Unklarer Prozessausgang
Wussten Personen aus Albrechts Umfeld von seinen mutmaßlichen Plänen? Sein Mitsoldat Maximilian Tischer und ehemaliger Mitarbeiter der AfD im Bundestag, verfasste laut BKA eine Liste mit Personen, die in der extremen Rechten als politische Feind*innen bekannt sind, und die Überschneidungen aufweist mit Notizen von Franco Albrecht. Maurice R., ein in Wien lebender und aus Frankfurt stammender ehemaliger Soldat und heutiger Reservist, telefonierte mit Albrecht kurz vor und nachdem dieser die Waffe am Flughafen versteckte. Bilder des Verstecks in einer Chatgruppe mit Albrecht kommentierte er mit einem Smiley. Wusste er von der dort versteckten Pistole? Und wo sind die noch immer verschwundenen Waffen von Franco Albrecht?

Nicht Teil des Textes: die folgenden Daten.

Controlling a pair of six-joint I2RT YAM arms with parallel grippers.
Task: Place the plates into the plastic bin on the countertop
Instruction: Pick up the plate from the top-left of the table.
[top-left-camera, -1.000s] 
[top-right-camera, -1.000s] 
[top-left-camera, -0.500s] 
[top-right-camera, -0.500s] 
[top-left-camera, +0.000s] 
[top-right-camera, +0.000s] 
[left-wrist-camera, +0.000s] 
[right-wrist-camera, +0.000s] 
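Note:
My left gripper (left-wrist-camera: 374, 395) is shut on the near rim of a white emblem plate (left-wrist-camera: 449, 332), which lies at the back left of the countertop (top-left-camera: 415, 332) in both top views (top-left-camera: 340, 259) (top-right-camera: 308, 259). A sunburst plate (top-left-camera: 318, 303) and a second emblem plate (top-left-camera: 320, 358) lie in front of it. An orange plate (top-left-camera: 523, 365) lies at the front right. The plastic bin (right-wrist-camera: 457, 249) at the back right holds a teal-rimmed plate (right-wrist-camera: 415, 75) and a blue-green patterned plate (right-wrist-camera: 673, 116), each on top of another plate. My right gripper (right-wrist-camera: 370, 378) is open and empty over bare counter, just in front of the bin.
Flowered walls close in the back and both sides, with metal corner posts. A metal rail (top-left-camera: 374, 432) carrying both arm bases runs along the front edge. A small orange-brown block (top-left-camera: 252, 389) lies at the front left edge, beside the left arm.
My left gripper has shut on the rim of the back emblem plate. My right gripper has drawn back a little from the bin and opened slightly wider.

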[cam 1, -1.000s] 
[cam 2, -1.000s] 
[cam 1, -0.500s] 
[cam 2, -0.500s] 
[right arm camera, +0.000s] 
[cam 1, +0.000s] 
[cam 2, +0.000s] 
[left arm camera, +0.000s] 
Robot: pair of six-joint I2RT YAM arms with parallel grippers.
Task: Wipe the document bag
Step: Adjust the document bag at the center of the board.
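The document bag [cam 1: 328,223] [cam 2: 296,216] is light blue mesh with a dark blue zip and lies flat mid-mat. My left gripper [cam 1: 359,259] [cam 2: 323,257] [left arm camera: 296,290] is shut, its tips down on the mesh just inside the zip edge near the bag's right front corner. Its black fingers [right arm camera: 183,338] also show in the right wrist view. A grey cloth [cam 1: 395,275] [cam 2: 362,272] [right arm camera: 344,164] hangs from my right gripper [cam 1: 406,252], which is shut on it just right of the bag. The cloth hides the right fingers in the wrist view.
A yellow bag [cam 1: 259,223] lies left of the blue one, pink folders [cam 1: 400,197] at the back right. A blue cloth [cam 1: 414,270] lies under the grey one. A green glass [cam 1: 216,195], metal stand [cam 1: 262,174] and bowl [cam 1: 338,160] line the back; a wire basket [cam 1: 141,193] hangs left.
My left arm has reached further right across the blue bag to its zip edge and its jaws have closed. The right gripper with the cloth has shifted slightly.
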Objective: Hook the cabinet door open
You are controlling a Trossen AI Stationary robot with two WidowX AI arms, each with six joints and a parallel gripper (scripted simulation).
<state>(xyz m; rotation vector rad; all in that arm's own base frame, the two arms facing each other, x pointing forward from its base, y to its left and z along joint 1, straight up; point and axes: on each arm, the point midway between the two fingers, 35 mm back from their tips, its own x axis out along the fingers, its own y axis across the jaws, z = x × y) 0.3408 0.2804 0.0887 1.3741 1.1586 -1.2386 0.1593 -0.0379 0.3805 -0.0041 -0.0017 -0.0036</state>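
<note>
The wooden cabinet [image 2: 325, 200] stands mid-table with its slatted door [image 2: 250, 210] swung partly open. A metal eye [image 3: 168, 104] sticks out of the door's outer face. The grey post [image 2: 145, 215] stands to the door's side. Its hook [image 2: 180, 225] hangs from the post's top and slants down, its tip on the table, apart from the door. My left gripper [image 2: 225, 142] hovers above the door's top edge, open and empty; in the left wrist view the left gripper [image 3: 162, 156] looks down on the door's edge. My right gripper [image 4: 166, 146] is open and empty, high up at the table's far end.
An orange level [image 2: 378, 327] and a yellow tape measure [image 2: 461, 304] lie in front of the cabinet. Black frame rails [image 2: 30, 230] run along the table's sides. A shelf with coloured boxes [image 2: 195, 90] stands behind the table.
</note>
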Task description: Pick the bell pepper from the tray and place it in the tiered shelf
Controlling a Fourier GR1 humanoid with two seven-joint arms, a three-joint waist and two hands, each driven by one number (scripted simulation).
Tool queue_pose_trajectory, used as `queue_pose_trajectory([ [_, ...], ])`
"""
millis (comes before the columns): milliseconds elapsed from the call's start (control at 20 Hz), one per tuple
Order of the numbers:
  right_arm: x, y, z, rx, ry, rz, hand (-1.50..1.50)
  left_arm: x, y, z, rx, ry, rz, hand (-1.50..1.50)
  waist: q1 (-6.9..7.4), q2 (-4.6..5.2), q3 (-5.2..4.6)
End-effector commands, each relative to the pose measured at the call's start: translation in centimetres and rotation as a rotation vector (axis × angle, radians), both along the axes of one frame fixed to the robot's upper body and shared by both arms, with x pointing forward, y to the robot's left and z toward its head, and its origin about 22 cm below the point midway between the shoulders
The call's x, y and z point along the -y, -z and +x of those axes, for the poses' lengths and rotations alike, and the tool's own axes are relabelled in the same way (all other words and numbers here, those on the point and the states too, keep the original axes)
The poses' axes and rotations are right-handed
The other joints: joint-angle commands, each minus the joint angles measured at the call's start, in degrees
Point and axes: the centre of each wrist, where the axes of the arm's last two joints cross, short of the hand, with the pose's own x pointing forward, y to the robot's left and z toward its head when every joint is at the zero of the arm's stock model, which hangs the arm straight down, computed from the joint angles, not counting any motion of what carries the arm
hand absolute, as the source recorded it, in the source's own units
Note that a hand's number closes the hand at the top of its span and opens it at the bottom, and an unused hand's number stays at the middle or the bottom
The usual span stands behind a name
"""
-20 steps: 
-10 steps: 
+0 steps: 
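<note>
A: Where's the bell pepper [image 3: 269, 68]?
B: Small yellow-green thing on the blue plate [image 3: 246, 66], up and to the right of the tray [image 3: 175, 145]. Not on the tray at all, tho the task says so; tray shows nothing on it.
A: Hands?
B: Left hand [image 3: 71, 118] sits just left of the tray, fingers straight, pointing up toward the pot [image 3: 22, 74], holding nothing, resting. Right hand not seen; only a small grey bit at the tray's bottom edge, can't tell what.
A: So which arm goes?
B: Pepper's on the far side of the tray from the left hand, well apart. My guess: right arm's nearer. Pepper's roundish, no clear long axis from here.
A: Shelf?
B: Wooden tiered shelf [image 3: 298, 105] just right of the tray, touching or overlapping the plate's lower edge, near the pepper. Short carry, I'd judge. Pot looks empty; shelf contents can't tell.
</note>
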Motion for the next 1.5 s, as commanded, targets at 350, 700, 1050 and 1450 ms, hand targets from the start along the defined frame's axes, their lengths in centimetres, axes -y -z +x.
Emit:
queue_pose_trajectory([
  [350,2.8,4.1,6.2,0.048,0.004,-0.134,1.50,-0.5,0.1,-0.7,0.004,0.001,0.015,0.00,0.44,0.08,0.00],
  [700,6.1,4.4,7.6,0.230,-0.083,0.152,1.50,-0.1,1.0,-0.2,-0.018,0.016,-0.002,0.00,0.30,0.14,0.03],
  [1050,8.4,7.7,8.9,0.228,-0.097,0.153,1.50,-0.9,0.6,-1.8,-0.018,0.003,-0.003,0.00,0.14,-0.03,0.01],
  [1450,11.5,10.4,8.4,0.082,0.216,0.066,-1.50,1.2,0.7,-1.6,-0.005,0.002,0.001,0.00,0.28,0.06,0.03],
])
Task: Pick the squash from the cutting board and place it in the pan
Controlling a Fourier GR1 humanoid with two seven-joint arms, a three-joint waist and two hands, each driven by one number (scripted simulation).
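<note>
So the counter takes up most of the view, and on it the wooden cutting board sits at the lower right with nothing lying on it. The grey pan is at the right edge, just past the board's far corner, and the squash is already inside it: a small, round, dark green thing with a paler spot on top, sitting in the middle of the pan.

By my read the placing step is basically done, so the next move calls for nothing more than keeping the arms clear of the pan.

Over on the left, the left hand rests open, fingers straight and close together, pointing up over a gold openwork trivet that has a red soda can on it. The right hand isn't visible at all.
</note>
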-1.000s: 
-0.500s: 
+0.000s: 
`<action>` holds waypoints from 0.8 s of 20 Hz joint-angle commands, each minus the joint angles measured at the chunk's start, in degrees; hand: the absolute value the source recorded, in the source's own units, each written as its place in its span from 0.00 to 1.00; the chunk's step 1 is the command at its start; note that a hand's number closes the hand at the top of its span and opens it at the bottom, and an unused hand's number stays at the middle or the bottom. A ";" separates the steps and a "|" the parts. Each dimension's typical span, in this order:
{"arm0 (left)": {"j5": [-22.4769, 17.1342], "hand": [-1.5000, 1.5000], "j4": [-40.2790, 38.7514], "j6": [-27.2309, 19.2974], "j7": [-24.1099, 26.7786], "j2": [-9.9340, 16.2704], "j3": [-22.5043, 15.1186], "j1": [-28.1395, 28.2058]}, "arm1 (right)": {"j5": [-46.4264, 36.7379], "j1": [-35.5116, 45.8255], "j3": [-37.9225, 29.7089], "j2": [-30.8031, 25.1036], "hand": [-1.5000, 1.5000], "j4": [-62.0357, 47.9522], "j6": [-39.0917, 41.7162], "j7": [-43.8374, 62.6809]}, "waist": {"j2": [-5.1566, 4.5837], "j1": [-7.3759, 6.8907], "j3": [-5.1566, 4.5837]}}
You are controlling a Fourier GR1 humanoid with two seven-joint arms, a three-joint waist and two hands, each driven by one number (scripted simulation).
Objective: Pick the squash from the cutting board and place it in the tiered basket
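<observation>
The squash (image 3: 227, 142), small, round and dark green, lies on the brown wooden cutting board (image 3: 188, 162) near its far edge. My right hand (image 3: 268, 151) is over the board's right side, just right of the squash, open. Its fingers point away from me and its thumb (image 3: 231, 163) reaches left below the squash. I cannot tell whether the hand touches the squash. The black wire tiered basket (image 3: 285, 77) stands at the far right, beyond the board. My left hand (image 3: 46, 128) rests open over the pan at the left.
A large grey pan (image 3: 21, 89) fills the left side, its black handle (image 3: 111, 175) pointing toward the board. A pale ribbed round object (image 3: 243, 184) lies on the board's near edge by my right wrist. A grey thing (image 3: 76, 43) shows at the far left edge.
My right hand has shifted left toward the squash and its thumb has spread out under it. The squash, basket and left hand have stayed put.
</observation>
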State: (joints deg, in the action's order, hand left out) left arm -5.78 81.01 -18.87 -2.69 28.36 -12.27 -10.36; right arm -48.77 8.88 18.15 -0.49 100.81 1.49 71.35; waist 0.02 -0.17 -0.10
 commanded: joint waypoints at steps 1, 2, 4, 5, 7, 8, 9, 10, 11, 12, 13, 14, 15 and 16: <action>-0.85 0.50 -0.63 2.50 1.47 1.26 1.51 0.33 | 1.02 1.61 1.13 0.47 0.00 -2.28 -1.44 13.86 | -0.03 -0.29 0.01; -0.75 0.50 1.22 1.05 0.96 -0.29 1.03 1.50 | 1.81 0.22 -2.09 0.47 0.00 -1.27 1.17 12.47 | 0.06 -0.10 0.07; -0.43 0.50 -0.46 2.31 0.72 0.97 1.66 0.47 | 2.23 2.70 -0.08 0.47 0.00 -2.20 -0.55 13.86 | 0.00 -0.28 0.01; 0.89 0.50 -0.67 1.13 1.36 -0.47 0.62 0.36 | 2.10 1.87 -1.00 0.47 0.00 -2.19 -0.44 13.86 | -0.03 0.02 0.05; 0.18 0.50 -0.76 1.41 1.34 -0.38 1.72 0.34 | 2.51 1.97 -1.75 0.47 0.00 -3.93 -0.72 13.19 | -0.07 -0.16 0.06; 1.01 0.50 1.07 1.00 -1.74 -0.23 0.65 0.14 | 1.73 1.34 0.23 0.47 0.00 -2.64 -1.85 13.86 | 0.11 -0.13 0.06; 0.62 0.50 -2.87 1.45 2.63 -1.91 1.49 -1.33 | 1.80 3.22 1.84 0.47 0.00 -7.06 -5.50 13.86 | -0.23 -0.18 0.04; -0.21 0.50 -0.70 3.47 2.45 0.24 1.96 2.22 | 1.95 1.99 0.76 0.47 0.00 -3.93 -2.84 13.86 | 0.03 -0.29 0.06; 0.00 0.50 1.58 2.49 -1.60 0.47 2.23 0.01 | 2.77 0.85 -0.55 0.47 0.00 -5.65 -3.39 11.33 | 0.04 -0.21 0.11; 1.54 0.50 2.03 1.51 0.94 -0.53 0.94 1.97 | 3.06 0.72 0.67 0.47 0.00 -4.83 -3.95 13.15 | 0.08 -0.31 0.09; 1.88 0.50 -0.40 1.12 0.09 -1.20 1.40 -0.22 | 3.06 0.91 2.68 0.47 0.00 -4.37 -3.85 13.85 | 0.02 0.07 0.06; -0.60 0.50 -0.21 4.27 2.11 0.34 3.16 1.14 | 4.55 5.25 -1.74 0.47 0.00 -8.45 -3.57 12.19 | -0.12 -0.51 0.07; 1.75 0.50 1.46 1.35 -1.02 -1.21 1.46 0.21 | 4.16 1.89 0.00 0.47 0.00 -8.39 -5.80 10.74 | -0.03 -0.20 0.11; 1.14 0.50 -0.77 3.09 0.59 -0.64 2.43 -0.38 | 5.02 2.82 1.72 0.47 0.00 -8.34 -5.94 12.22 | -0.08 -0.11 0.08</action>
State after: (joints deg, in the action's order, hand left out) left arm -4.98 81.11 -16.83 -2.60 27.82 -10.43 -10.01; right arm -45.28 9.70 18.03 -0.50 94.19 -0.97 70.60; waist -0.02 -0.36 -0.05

Wenn in wenigen Wochen das Urteil verkündet wird, werden noch viele Fragen unbeantwortet sein. Eine klare Prognose zum Urteil ist nicht möglich. Ursprünglich wollte das OLG Frankfurt den Prozess gar nicht erst zulassen, sondern äußerte, dass es nicht überzeugt sei, dass Franco Albrecht einen Anschlag plante, der kurz vor der Ausführung stand. Erst der Bundesgerichtshof musste dem OLG widersprechen, sodass es widerwillig den Prozess aufnahm. Dies versprach zunächst keine besonders guten Aussichten für eine Verurteilung des gut ausgebildeten Soldaten. Doch die erneute Verhaftung Franco Albrechts könnte dies möglicherweise ändern. Kurz vor Redaktionsschluss erwähnte der Vorsitzende Richter in einem Nebensatz, dass Albrecht in Untersuchungshaft sitze, weil das Gericht zu diesem Zeitpunkt des Verfahrens überzeugt sei, dass er Anschläge vorbereitet habe. Ein klarer Ausblick auf das Urteil ist dies nicht. Doch es wird spannend, wenn in wenigen Wochen das Urteil gesprochen wird.